Foresight forges future prospects for Lithuania’s airports

Bernie Baldwin

Uncertain times is undoubtedly a description for 2020 so far. And in such times, it pays to be able to see the big picture and prepare for a variety of possible outcomes.

Lithuanian Airports, the state enterprise “which unites and manages” three airports – Vilnius, Kaunas and Palanga – not only saw that big picture but did it with some foresight too, according to Aurimas Stikliūnas, the company’s head of aviation services. “By the time quarantine rules were implemented, our route development team was already working on a contingency plan and the actions needed for a smooth recovery and maintaining longterm growth,” he reports.

“Close, strategic partnerships with our range of stakeholders – including business and tourism partners, municipalities and other organisations – have always been among the most important elements of our route development strategy. This crisis was no exception,” Stikliūnas emphasises. “We got together to discuss financial support and other measures to help airlines to recover strategically important routes in the shortterm. We also developed longer-term actions to get back to the traffic and demand of 2019 and to maintain growth into the future.

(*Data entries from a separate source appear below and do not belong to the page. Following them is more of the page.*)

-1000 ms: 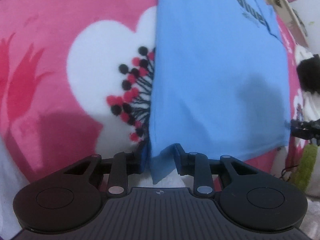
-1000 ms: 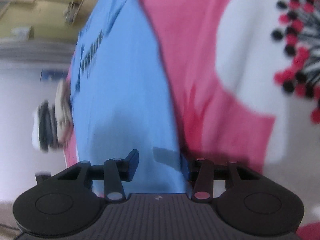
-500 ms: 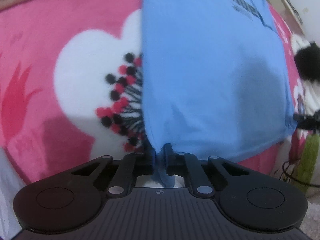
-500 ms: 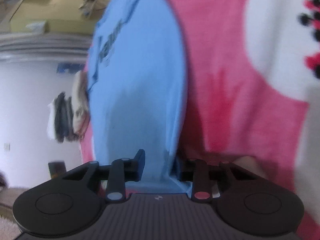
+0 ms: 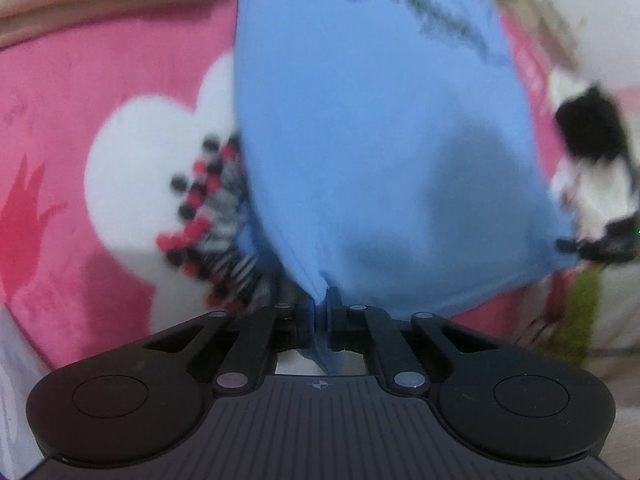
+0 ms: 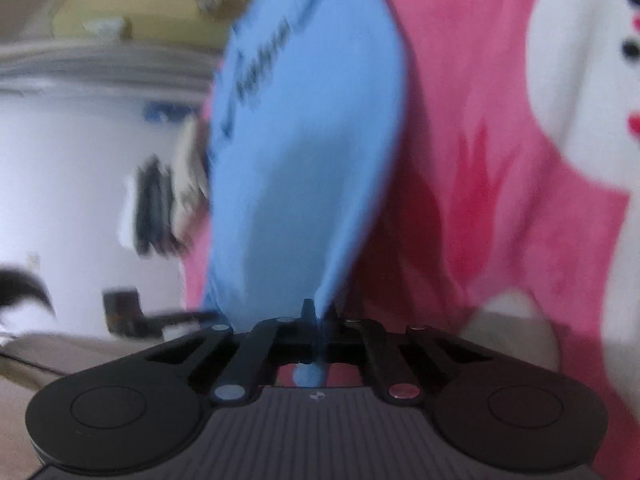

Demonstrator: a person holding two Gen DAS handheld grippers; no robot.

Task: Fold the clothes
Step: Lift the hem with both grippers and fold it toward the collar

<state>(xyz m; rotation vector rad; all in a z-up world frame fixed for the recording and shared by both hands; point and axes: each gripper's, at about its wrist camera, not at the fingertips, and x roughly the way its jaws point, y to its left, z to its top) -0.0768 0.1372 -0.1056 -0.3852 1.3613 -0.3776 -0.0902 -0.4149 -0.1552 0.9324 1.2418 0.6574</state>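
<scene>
Pinching the near hem corners, the blue shirt (image 5: 372,140) is clamped by the left gripper (image 5: 320,312) and right gripper (image 6: 320,316), apparently so it can be folded away over the pink blanket (image 5: 80,100).

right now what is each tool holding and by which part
Both hold the blue shirt: the left tool pinches one near corner of its edge, the right tool the other.

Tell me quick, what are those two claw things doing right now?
Left gripper: closed, pinching a corner of the blue shirt.
Right gripper: closed, pinching another corner.
</scene>
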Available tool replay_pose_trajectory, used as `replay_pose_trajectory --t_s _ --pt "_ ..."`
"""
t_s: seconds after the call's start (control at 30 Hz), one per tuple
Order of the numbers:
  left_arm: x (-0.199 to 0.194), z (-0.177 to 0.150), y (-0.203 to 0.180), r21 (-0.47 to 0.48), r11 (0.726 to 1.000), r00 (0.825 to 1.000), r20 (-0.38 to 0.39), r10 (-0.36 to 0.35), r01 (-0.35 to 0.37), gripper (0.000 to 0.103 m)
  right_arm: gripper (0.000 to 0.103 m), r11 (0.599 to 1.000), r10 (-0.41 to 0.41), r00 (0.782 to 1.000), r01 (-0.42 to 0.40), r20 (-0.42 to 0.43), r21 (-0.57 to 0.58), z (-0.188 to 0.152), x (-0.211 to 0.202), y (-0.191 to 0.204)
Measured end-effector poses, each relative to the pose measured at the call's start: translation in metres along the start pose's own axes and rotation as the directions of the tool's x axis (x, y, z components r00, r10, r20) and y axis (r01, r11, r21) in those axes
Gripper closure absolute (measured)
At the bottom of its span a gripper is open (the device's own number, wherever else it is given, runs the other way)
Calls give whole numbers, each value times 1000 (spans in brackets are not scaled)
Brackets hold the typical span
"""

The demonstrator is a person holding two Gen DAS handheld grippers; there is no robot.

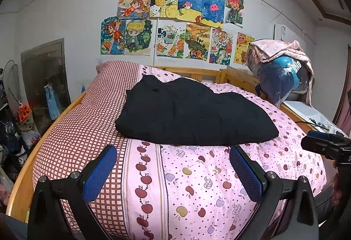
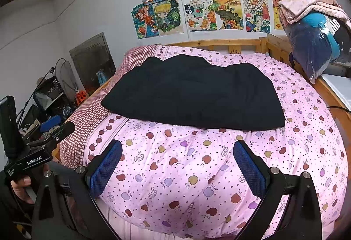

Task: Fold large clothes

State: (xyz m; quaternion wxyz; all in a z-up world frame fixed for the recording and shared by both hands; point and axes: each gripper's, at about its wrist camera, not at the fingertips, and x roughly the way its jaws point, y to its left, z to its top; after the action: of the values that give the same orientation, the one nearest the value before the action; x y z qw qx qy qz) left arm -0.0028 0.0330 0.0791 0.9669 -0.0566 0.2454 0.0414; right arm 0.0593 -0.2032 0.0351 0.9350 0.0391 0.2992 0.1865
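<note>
Black and bulky, the folded garment [image 1: 193, 112] lies flat mid-bed on the pink apple-print quilt [image 1: 197, 185]. We hold our left gripper [image 1: 173, 174] and right gripper [image 2: 177, 167] just short of its near edge, both spread wide and empty.

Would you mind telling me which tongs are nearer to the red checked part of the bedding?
Left. The left tongs hang open with one pad over the red checked part. The right tongs, also open, sit over the pink apple print, right of it.
</note>
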Motion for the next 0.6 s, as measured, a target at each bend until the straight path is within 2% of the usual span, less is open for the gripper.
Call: replay_pose_trajectory --t_s 0.27,0.47,0.6 --pt "0 0 1 -2 1000 1000 -10 -2 2 0 3 1000 1 1000 -1 -1 4 -1 0 1" --pt "1 -1 0 8 998 998 -7 55 -55 0 3 1000 2 1000 -2 -5 0 -3 1 1" --pt "0 -2 0 10 999 999 -4 52 -52 0 3 1000 3 1000 -3 -6 0 -3 1 2"
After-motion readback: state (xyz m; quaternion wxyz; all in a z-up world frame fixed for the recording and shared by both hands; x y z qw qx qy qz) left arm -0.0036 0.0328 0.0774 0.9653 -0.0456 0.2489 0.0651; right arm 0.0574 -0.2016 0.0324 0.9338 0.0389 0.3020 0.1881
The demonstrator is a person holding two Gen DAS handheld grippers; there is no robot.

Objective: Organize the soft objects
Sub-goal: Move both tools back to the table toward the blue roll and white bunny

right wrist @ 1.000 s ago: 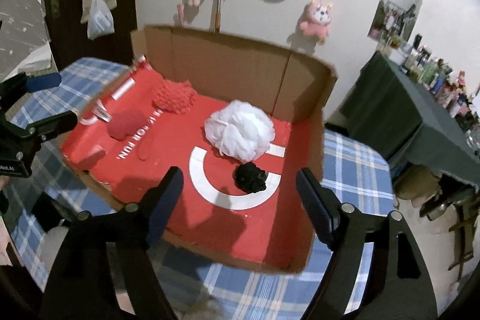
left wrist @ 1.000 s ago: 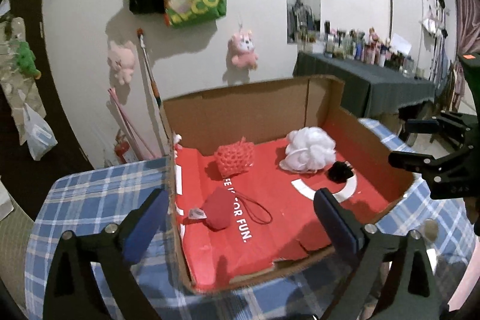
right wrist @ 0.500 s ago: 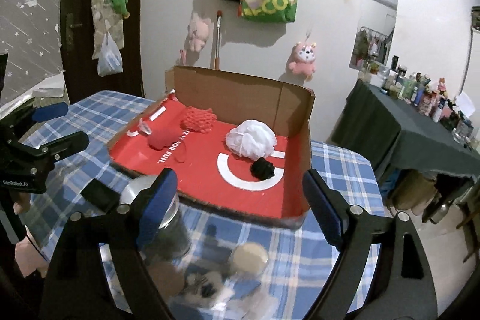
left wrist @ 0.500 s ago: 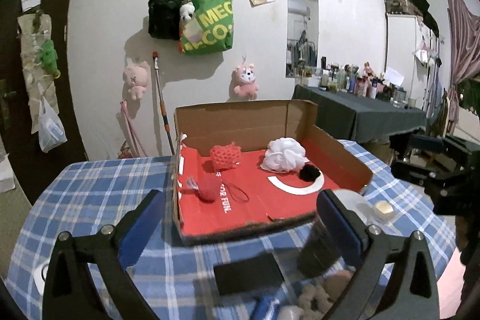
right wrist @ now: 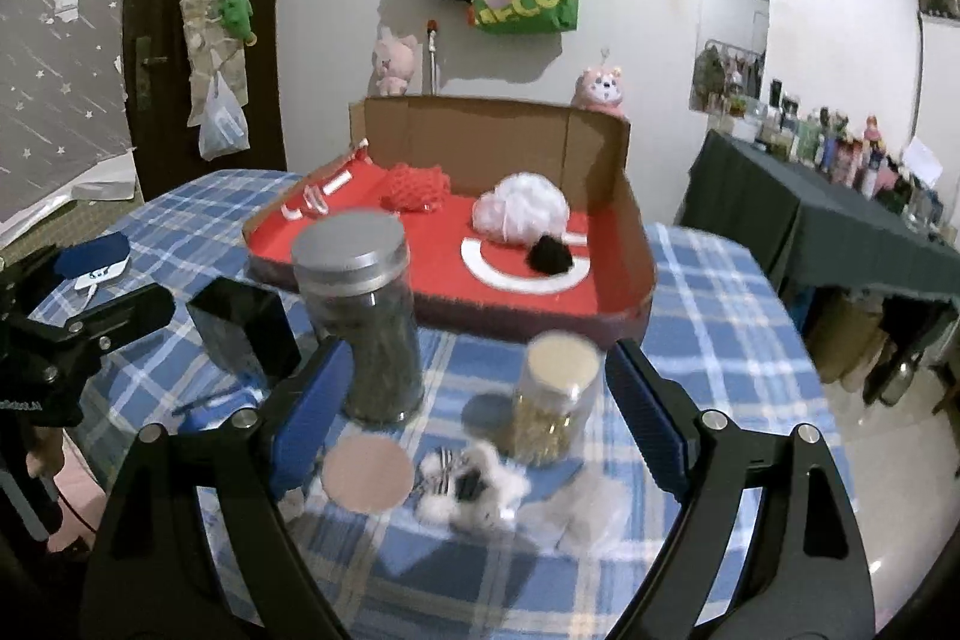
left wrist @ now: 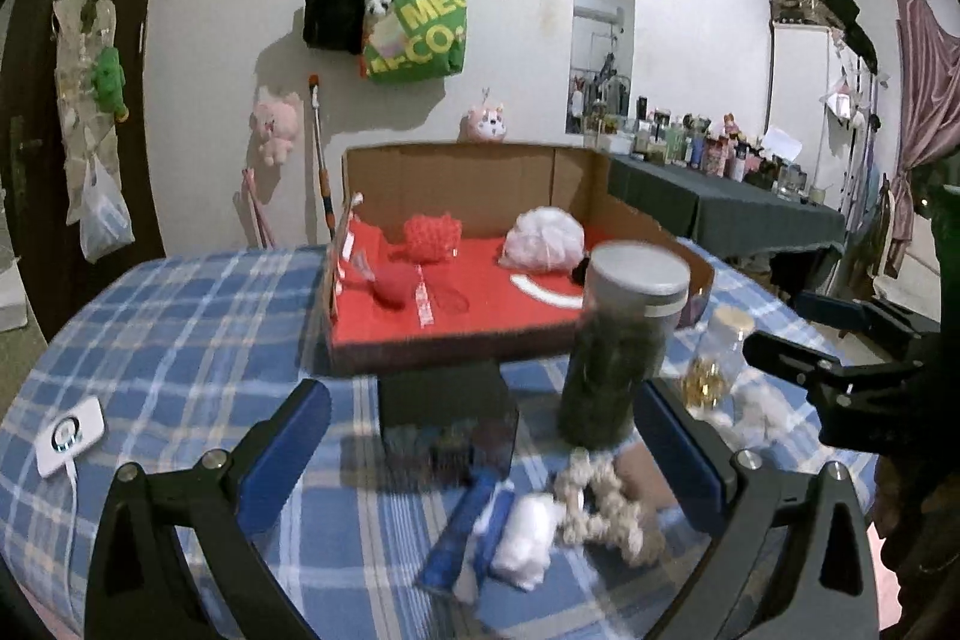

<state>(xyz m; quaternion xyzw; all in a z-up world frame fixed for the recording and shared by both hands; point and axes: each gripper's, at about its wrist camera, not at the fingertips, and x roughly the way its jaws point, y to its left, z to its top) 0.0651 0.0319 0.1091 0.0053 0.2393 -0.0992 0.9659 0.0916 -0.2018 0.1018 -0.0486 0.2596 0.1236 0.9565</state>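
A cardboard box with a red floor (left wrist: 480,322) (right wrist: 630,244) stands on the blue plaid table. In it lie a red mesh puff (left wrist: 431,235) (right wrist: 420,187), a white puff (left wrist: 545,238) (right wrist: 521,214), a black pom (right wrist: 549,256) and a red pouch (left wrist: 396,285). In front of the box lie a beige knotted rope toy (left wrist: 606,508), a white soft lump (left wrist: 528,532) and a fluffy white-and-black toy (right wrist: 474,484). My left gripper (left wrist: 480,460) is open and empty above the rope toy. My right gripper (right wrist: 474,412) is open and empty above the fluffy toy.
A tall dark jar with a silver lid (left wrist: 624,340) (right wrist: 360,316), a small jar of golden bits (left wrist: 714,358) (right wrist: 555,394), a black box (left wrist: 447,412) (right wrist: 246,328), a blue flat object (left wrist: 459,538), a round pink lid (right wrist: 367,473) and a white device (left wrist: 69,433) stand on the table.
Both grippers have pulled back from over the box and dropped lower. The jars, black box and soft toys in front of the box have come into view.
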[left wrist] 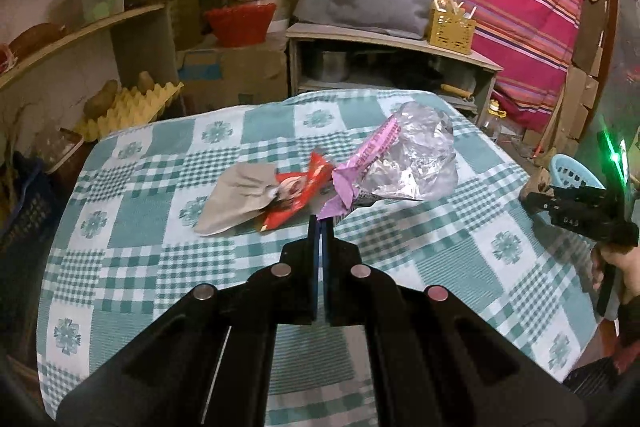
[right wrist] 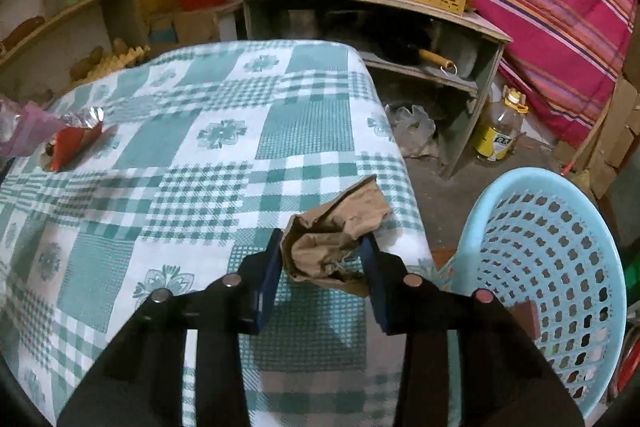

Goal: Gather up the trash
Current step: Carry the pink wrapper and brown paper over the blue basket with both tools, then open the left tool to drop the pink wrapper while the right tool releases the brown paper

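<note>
Purple wrapper (left wrist: 374,163): featherlight, crinkly; pinched at near corner by closed left gripper (left wrist: 320,223).
Brown paper (right wrist: 334,231): soft, crumpled; squeezed mid-wad by right gripper (right wrist: 322,251).

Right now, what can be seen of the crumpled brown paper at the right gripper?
The crumpled brown paper looks like a thin kraft bag or wrapper, creased and folded in on itself, with one pointed flap sticking up and away. It sits between the fingers of the right gripper, whose pads press its sides. It is near the table edge, over the green checked cloth, close to the blue basket. Whether it is lifted or rests on the cloth cannot be told.
</note>
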Demonstrator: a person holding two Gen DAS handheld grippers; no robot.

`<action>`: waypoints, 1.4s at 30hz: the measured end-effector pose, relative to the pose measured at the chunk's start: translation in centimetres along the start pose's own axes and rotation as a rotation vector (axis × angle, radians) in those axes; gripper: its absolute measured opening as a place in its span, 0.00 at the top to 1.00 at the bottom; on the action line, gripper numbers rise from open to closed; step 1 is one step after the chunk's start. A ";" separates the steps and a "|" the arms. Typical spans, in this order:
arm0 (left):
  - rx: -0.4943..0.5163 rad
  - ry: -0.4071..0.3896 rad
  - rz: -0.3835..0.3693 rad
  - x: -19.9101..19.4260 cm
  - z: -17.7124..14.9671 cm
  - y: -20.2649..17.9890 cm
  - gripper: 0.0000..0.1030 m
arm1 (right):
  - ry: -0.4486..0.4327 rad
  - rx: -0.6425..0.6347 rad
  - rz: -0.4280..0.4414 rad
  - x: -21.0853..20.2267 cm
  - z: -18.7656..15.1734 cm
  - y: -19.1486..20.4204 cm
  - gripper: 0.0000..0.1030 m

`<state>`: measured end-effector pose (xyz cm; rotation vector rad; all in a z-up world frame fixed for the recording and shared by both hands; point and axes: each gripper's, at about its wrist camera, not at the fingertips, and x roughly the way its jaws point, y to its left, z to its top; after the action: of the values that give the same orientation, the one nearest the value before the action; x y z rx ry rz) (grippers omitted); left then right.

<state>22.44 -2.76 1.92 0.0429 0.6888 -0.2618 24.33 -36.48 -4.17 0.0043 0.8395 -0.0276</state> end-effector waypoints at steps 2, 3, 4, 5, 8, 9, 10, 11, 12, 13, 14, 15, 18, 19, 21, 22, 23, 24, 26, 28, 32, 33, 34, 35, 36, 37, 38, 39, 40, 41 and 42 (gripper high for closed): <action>0.009 -0.005 -0.009 -0.1 0.4 -1.1 1.00 | -0.029 0.007 0.012 -1.2 -0.1 -0.7 0.63; 0.014 -0.007 -0.014 -0.1 0.6 -1.8 1.00 | -0.042 0.010 0.016 -2.0 -0.2 -1.2 0.63; 0.021 -0.012 -0.023 -0.2 0.9 -2.7 1.00 | -0.051 0.012 0.018 -2.5 -0.2 -1.6 0.63; 0.027 -0.016 -0.029 -0.2 1.0 -3.3 1.00 | -0.062 0.017 0.018 -3.4 -0.2 -2.3 0.63; 0.050 -0.030 -0.061 -0.4 1.7 -6.2 1.00 | -0.094 0.040 0.004 -5.8 -0.5 -4.7 0.63; 0.059 -0.035 -0.074 -0.4 2.0 -7.3 1.00 | -0.103 0.050 -0.004 -6.7 -0.6 -5.8 0.63; 0.068 -0.038 -0.088 -0.4 2.2 -8.5 1.00 | -0.108 0.058 -0.012 -7.3 -0.8 -6.7 0.63; 0.077 -0.041 -0.102 -0.4 2.4 -9.7 1.00 | -0.115 0.067 -0.025 -8.1 -1.1 -7.7 0.63; 0.084 -0.043 -0.113 -0.4 2.5 -10.6 1.00 | -0.120 0.077 -0.039 -8.9 -1.4 -9.0 0.63; 0.097 -0.045 -0.132 -0.3 2.7 -12.2 1.00 | -0.124 0.086 -0.049 -9.4 -1.6 -9.9 0.63; 0.107 -0.046 -0.145 -0.3 2.7 -13.1 1.00 | -0.127 0.100 -0.063 -10.1 -2.0 -11.1 0.63; 0.120 -0.048 -0.161 -0.2 2.9 -14.5 1.00 | -0.128 0.109 -0.073 -10.4 -2.2 -12.0 0.63; 0.159 -0.054 -0.204 0.1 3.0 -18.7 1.00 | -0.131 0.146 -0.109 -11.9 -3.3 -15.2 0.63; 0.168 -0.053 -0.215 0.2 3.0 -19.7 1.00 | -0.132 0.164 -0.120 -12.4 -3.7 -16.5 0.63; 0.194 -0.052 -0.236 0.5 2.9 -22.4 1.00 | -0.133 0.183 -0.133 -12.9 -4.3 -17.9 0.63; 0.208 -0.046 -0.249 0.8 2.8 -23.9 1.00 | -0.133 0.195 -0.142 -13.3 -4.7 -18.9 0.63; 0.217 -0.040 -0.258 1.0 2.7 -24.9 1.00 | -0.132 0.201 -0.148 -13.4 -5.0 -19.4 0.63; 0.228 -0.033 -0.267 1.3 2.5 -26.0 1.00 | -0.131 0.208 -0.153 -13.6 -5.3 -20.1 0.63; 0.247 -0.022 -0.281 1.7 2.2 -27.8 1.00 | -0.128 0.220 -0.160 -13.7 -5.9 -21.2 0.63; 0.264 -0.009 -0.298 2.3 1.8 -29.7 1.00 | -0.125 0.230 -0.162 -13.8 -6.3 -21.9 0.63; 0.298 0.021 -0.309 3.8 1.4 -32.7 1.00 | -0.121 0.241 -0.159 -13.6 -6.7 -23.0 0.63; 0.303 0.026 -0.314 4.0 1.2 -33.2 1.00 | -0.121 0.242 -0.159 -13.6 -6.7 -23.2 0.63; 0.307 0.032 -0.320 4.3 1.1 -33.7 1.00 | -0.122 0.244 -0.158 -13.5 -6.7 -23.3 0.63; 0.310 0.036 -0.325 4.5 1.1 -34.1 1.00 | -0.122 0.246 -0.156 -13.4 -6.7 -23.4 0.63; 0.313 0.040 -0.328 4.8 1.1 -34.6 1.00 | -0.122 0.247 -0.155 -13.4 -6.7 -23.4 0.63; 0.315 0.041 -0.330 5.0 1.1 -34.9 1.00 | -0.123 0.248 -0.154 -13.3 -6.7 -23.4 0.63; 0.314 0.038 -0.332 5.0 1.1 -35.1 0.99 | -0.123 0.249 -0.153 -13.2 -6.6 -23.4 0.63; 0.315 0.041 -0.338 5.1 1.1 -35.3 0.97 | -0.123 0.249 -0.153 -13.3 -6.7 -23.4 0.63; 0.313 0.044 -0.340 5.1 1.2 -35.4 0.91 | -0.124 0.251 -0.153 -13.3 -6.8 -23.2 0.63; 0.308 0.045 -0.343 5.1 1.3 -35.4 0.87 | -0.123 0.250 -0.152 -13.3 -6.8 -23.2 0.63; 0.305 0.043 -0.346 5.1 1.3 -35.4 0.75 | -0.122 0.250 -0.150 -13.2 -6.7 -23.2 0.63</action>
<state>18.09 -38.23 1.35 0.2224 0.6927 -0.6994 9.92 -59.28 1.28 0.1730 0.7086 -0.2715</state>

“While working on returning traffic to Lithuanian Airports, we also focused on other development opportunities, such as MRO. Amid the COVID-19 outbreak and the grounding of passenger flights, we’ve seen that our strategic decision to focus on MRO development was right,” he observes. “A number of flights have continued to operate at Kaunas Airport, the largest MRO centre in the Baltics, solely due to maintenance work being done on those aircraft. Furthermore, several hundred people were able to maintain their employment positions. Our MRO centre is expanding and we’re working on attracting more companies to establish their MRO operations here in Lithuania.”

As for the return of passenger flights, that process is under way. “Currently we already have 15 routes from Lithuanian airports, with much more to be started in late June and throughout July. The recovery mainly depends on government regulations for travellers among EU countries and also the demand,” Stikliūnas remarks.

“The quarantine in Lithuania was lifted from 17 June, meaning that the conditions to travel have been loosened. Every week, the Lithuanian government will update the list of safe countries from where people can come to Lithuanian and to which destinations flights can resume. The countries considered to be safe will be those where the pandemic situation is improving, and the case rate doesn’t go above 15 cases/100,000 population over the previous 14 days,” he states.

“In Lithuania too, the restrictions are starting to ease and the country is ready to welcome back tourists. We hope that the safety measures being implemented, the easing of restrictions and restarted flights to safe countries will stimulate the demand to grow constantly. And we expect to reach the levels of 2019 by the end of 2021 at the earliest,” Stikliūnas forecasts.

While measures being implemented at airports – distancing, disinfection, masks – are first and foremost for safety, they are also important in raising passengers’ confidence to fly again.

Agreeing on safety being paramount, Stikliūnas adds, “In this situation, it is important that both airports and airlines are ready and look after our passengers. We have already implemented a number of measures for the safety of our passengers and employees. Our airlines have also implemented safety and security procedures adhering to

“Safety measures across Lithuanian airports are related to passengers maintaining social distancing, managing passenger flows and reducing the probability of human contact. Passengers must do health and temperature screening, present a valid flight ticket and wear personal protective equipment (PPE).

“Protective glass walls have been erected at registration, check-in, aviation security screening and boarding checkpoints,” he continues. “Hand sanitisers are placed in commonly-used areas; all surfaces are regularly cleaned and disinfected, as well as baggage trolleys and all other equipment used by passengers.

“Some measures might change according to recommendations from local and international health organisations, but we aim for each of our airports to remain one of the safest places to travel through.”

Stikliūnas also points out that the company has begun a local marketing campaign to promote travel and increase demand. “We aim to encourage travellers to explore the already safe countries, while keeping all safety measures,” he confirms, never straying from the one imperative of aviation, uncertain times or not.